The smartest bookings come from reading the pattern. Chef Izu Ani’s footprint spans La Maison Ani, Alaya, and Carine; J1 Beach now has two clear royal-visited dining anchors in Gigi and Ninive; and compact independent rooms like Window can stand alongside major resort restaurants when the format is distinctive enough.
Frequently Asked Questions
Which Sheikh Hamdan Dubai restaurants are best for a small, walk-in plan?

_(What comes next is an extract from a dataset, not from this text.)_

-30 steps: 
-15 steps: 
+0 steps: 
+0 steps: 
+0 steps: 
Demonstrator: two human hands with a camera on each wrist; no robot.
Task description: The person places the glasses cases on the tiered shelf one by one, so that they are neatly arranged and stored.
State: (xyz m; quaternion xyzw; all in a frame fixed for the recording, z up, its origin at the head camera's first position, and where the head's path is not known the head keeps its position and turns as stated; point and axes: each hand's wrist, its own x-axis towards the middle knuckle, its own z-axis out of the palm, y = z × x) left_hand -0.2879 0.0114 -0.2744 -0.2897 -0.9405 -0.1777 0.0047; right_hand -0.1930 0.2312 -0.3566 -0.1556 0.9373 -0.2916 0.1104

Window is the clearest choice because it has just 32 seats and runs walk-in only at Alserkal Avenue. Keep the group small, arrive early, and expect counter seating around an open kitchen rather than a formal booked table.
Which Dubai restaurants work for a beachside meal?
Ninive and Gigi are the J1 Beach options. Choose Ninive for a Middle Eastern seafront restaurant with pool and beach context, or Gigi for an alfresco Italian beach-house setting with a St Tropez reference point.
How much did Sheikh Hamdan reportedly spend at La Maison Ani?
During a 2025 visit to La Maison Ani in Dubai Mall, Sheikh Hamdan paid the bill for everyone present. The total was said to be around Dhs25,000 to Dhs30,000.
Which Dubai restaurants are linked to Chef Izu Ani?
La Maison Ani, Alaya, and Carine are the Chef Izu Ani-linked names. La Maison Ani is the Dubai Mall option, Alaya sits in DIFC with an Eastern Mediterranean register, and Carine is at Emirates Golf Club.
When did Sheikh Hamdan visit Gigi at J1 Beach?
Sheikh Hamdan visited Gigi at J1 Beach on Monday, December 9, 2024. He also posed with the Rikas Hospitality team behind the restaurant.